There are two well known ways to get from Kathu to Kalim or Kamala – one is across the Patong Hill, and the other is much longer, through Srisoonthorn and along the coastal road from Surin the Kamala (very scenic too).

But there’s also another way. Also very scenic but will take you about 2 hours through dense forest although there is a well-worn walking track. The track will take you from Kathu up to the Kalim Viewpoint. From here you can head back to Kathu along a different path, or down into Kalim, near Patong.

Starting about halfway down Soi Namtok in Kathu, you head up a nondescript road past the Flying Hanuman zipline attraction, although there’s no sign at the entrance to the soi (below). About the first kilometre is paved but then becomes increasingly ‘agricultural’ as you get higher into the hills, heading towards the Kalim Viewpoint. There’s also a small temple on the way up.

The road less travelled - trekking to the Kalim Viewpoint | News by The Thaiger

PHOTO: The start of the trek, a small soi off Soi Namtok – Google Maps

It will take around 2 hours to trek up to the Kalim Viewpoint. The walking is quite strenuous and you’ll need to be wearing the right shoes and take plenty of water – there’s no 7/11s on the way! As you get nearer the top, to the viewpoint, the track becomes less drivable although the track is still quite open and easy to follow. If you’re feeling a bit lazy you can take a motorbike about halfway up the road until you’ll need to proceed on foot from there.

From the Kalim Viewpoint you can see across Kalim to Patong Bay and the land that stretches along the bay south of Patong Beach. From the top you can either make your way down to Kalim or another exit along the Kalim-Kamala Road, just near the Iguana Beach Club.
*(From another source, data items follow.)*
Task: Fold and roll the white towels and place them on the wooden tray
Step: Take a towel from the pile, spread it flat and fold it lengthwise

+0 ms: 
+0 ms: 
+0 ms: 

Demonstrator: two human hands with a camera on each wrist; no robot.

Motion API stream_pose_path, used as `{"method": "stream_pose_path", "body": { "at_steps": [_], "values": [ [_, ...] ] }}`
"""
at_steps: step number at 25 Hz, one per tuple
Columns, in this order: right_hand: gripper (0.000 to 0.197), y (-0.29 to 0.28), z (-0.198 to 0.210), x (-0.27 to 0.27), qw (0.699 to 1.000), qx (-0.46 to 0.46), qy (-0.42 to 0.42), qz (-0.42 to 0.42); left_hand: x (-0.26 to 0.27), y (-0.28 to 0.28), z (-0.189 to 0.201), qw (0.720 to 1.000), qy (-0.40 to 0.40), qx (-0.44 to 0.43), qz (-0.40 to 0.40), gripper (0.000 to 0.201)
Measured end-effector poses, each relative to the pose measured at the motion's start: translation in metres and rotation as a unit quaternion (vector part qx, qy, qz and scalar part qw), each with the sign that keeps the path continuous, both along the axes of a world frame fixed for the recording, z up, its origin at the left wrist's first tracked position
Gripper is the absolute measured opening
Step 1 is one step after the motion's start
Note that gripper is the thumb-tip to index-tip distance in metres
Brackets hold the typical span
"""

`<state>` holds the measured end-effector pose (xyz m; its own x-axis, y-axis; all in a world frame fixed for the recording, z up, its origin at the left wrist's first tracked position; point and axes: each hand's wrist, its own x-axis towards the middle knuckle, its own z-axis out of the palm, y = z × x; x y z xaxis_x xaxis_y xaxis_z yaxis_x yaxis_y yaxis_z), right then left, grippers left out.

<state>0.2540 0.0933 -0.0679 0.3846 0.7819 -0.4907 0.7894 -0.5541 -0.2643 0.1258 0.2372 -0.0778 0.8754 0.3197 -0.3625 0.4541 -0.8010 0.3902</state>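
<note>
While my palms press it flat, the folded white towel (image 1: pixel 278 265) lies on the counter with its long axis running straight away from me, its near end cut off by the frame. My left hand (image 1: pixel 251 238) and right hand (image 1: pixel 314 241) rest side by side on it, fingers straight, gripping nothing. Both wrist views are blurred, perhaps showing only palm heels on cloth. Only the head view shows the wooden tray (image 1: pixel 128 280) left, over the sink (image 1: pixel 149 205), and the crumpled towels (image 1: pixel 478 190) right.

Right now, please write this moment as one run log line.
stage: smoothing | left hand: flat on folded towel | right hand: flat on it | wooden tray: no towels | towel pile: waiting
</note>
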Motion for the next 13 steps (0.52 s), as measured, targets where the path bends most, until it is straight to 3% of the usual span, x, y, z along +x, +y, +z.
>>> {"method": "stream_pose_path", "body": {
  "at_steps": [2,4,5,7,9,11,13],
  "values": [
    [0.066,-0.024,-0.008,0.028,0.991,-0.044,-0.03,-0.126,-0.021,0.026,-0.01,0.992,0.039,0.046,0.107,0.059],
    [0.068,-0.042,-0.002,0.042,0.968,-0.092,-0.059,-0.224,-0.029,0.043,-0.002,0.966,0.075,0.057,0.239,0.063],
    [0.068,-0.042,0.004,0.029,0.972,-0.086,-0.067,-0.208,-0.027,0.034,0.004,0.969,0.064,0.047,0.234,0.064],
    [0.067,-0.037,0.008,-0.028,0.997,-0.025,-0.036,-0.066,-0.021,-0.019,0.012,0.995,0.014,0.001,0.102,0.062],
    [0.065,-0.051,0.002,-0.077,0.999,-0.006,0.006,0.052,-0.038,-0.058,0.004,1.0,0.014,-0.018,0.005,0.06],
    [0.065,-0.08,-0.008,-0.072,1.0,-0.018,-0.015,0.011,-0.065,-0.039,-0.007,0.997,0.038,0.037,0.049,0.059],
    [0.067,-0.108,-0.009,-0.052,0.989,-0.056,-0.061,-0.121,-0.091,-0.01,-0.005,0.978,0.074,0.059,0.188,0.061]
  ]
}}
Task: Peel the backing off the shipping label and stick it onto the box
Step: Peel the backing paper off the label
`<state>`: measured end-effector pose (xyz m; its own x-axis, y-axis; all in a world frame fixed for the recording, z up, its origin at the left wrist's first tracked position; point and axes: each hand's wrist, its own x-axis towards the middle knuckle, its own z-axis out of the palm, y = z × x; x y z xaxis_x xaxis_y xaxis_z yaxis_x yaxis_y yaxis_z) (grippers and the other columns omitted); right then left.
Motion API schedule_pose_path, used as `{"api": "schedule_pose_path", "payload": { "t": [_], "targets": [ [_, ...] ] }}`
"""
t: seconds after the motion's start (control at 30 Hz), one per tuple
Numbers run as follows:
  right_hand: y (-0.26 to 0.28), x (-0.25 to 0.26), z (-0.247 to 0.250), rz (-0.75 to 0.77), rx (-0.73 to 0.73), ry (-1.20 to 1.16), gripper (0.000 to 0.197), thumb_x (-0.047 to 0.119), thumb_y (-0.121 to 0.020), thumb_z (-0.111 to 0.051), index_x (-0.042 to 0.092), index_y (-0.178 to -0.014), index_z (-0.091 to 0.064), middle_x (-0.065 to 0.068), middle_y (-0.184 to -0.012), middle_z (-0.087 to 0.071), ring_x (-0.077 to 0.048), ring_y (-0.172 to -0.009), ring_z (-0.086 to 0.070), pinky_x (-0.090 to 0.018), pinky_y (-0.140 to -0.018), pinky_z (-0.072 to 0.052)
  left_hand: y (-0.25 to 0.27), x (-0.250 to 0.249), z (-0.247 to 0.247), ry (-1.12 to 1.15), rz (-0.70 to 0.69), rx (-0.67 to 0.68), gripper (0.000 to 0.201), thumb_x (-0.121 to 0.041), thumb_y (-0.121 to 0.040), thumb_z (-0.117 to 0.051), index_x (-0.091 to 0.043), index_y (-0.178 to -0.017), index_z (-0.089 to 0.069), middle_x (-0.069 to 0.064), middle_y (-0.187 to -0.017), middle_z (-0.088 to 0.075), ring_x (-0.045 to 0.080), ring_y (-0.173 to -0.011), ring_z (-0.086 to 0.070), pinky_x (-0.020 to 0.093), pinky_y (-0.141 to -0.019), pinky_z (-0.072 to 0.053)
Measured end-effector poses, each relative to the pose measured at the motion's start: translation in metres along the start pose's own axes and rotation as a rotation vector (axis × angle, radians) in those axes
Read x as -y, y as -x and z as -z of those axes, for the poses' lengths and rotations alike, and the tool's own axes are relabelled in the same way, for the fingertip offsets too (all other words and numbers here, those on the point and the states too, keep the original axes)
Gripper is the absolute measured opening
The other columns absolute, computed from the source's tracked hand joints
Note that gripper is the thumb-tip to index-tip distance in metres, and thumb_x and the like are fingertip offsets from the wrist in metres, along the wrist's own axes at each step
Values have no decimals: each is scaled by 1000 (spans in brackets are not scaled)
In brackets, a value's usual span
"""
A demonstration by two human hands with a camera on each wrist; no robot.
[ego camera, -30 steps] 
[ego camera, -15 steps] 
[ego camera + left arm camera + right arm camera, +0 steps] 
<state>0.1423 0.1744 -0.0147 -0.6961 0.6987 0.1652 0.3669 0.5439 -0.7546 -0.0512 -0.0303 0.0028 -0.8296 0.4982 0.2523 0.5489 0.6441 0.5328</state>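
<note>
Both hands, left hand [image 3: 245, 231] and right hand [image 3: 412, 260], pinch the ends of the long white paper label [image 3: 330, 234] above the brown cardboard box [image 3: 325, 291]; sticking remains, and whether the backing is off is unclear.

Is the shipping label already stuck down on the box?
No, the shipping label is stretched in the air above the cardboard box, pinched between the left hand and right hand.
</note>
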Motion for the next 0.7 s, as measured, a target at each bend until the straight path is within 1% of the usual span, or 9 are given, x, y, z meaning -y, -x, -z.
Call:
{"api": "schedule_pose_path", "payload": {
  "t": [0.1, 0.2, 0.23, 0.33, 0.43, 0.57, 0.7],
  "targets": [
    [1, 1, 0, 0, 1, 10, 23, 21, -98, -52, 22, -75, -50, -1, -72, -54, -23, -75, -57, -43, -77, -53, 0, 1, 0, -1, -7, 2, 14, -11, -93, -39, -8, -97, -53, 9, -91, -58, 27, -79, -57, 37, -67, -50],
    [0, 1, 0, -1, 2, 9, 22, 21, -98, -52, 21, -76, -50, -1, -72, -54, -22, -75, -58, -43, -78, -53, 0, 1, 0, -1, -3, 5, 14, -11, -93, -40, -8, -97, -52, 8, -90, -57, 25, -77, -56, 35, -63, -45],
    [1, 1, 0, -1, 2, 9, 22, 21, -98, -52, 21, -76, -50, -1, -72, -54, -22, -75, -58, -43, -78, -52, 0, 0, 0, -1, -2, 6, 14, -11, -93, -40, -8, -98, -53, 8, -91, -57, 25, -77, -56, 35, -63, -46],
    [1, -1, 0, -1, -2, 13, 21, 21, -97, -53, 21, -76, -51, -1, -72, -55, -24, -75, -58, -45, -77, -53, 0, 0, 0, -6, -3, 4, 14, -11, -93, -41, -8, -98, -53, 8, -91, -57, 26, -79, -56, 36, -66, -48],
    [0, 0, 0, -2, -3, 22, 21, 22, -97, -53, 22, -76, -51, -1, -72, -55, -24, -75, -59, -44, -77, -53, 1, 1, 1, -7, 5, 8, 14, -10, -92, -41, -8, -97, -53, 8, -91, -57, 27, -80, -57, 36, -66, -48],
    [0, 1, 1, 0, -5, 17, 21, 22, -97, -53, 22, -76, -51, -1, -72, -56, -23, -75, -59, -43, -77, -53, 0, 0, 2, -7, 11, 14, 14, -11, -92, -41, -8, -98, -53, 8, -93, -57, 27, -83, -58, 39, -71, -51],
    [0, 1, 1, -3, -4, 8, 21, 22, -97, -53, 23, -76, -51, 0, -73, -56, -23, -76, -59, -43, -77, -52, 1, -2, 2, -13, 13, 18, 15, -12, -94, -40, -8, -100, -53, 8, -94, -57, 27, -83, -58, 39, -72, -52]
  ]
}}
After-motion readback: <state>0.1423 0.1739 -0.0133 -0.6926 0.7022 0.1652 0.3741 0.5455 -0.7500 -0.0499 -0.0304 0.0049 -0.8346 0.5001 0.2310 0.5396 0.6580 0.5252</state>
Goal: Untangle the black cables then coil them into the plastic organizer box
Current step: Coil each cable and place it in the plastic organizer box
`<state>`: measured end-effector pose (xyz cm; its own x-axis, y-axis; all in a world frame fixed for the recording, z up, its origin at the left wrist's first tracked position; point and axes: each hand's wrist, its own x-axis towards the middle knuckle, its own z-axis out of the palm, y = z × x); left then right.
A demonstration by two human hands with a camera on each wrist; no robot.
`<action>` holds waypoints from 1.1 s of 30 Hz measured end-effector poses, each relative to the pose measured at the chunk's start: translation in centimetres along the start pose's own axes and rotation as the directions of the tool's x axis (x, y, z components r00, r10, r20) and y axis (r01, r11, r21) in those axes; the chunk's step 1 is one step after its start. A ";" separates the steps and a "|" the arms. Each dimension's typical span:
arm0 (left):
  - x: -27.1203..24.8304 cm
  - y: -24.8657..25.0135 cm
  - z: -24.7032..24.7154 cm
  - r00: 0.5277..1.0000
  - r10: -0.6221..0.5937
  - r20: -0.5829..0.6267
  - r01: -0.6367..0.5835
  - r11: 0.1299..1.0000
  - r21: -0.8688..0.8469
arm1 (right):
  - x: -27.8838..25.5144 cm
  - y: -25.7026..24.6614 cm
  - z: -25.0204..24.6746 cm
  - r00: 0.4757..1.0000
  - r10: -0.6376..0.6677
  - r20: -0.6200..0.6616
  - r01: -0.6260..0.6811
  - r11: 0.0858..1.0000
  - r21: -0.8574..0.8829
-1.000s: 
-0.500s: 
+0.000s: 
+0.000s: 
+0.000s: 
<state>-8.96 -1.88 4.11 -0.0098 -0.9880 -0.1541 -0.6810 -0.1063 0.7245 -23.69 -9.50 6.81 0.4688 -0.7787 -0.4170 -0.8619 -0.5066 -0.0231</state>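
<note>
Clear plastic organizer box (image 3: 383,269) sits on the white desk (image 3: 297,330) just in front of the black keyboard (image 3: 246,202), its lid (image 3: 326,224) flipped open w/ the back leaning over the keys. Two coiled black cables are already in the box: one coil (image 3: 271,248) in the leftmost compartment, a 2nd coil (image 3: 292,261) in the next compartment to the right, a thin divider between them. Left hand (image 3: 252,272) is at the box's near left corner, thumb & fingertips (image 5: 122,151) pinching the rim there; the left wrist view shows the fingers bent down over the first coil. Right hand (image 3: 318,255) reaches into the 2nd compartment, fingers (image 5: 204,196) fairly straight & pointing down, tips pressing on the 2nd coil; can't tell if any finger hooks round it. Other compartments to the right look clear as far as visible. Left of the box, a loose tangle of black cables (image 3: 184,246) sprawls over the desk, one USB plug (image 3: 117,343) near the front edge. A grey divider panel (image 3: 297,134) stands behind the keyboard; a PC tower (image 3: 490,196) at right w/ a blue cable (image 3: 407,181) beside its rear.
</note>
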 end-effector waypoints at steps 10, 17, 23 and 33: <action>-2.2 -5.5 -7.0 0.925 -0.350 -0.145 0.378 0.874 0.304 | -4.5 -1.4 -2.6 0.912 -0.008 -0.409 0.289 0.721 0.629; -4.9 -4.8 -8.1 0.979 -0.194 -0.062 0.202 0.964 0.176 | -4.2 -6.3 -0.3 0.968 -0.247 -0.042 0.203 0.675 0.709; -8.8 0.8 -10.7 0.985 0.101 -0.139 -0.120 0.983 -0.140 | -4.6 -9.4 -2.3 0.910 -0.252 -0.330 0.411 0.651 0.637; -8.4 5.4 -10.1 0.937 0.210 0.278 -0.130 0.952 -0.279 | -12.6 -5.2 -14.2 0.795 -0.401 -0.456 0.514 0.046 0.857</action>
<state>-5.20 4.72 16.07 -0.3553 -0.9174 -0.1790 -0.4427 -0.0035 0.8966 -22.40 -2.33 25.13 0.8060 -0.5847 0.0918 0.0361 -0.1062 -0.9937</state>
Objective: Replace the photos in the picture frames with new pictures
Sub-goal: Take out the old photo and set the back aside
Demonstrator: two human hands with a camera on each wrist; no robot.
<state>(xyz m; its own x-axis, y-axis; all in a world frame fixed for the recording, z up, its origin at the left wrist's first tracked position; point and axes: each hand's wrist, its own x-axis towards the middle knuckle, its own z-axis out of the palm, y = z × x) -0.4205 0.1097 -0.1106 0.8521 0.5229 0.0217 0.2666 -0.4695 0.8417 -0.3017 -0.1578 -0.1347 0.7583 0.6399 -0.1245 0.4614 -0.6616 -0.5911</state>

You can also head back another way to Kathu, a longer return track that skirts around the top of the Kathu Waterfall. A lot of that track gets very narrow and parts of it are up and down the hills, some of it very steep.

The views are amazing and you get to see a vast swathe of Phuket, still very close to popular locations like Patong, Kamala and Kathu, but untouched by any civilisation.

You’ll need to be in reasonable health to take on the trip but, just to go up to the Kalim Viewpoint and back, or down into Kalim, should take around 5 hours in total. On a scale of 1 – 5 for difficulty, we’d rate it a 3. An easy trek for experienced people but will need a bit of planning if you’re not an experienced trekker.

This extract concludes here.